*** Opening of Data section ***

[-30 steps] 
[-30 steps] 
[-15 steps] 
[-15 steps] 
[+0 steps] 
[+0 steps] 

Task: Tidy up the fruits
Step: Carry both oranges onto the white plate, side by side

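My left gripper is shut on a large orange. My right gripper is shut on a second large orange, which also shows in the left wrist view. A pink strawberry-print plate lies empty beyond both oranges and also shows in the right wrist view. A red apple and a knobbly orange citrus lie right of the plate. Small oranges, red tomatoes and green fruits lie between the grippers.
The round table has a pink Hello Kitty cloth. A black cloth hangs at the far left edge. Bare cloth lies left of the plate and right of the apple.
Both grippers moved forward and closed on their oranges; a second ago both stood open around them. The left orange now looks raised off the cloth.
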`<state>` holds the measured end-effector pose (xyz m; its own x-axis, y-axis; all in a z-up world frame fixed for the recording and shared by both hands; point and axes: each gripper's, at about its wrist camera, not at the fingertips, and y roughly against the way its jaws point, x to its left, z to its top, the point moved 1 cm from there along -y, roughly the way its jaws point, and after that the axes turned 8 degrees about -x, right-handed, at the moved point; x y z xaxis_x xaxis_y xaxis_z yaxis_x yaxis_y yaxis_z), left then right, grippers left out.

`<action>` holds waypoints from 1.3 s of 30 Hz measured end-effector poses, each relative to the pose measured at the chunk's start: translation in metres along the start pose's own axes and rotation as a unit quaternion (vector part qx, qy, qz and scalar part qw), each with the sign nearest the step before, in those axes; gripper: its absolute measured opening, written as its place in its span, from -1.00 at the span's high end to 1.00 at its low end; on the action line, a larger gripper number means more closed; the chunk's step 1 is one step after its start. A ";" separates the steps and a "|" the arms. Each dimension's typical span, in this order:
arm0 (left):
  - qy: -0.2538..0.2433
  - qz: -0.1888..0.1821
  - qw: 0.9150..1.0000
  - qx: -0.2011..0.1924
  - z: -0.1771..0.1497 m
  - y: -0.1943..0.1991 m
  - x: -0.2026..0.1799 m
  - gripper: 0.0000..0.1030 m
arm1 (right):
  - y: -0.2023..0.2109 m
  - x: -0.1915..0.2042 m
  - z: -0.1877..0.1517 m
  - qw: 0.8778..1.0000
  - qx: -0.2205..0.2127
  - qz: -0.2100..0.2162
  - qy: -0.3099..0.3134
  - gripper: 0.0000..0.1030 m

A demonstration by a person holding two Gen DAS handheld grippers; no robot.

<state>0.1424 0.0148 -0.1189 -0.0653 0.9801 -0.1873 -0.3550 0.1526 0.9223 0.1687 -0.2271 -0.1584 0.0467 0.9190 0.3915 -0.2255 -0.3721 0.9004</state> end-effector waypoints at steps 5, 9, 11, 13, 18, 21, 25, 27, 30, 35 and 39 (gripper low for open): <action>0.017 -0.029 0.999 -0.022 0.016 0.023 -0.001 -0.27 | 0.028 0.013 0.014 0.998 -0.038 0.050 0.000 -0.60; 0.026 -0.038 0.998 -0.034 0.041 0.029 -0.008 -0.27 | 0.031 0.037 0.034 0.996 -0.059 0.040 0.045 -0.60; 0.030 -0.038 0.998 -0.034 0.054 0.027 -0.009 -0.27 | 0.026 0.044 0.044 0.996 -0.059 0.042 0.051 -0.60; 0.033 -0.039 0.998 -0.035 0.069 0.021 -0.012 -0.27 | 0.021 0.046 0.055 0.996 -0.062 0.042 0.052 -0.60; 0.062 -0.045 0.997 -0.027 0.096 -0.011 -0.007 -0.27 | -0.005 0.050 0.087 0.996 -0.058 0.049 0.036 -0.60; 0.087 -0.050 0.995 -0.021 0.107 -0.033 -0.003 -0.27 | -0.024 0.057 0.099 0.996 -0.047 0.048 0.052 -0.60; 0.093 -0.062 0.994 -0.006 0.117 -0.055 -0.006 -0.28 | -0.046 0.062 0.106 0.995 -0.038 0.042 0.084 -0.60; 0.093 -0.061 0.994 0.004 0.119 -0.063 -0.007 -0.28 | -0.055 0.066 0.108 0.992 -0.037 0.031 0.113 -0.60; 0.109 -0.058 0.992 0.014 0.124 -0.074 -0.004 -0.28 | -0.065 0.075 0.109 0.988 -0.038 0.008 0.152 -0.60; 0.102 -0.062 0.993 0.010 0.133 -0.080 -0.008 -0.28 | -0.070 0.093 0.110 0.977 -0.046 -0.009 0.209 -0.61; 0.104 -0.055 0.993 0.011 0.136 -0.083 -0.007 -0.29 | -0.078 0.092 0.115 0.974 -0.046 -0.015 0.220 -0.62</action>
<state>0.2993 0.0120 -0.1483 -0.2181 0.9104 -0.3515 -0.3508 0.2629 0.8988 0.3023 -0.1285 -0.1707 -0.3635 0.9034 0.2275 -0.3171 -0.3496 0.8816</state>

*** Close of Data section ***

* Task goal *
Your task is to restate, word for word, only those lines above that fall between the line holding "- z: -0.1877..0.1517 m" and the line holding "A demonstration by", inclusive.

* Answer area *
  - z: -0.1877..0.1517 m
  - qw: 0.8778..1.0000
  - qx: -0.2205..0.2127
  - qz: -0.2100..0.2162
  - qy: -0.3099..0.3134
  - gripper: 0.0000..0.1030 m

A demonstration by a person holding two Gen DAS handheld grippers; no robot.

Nothing remains to be added to the answer.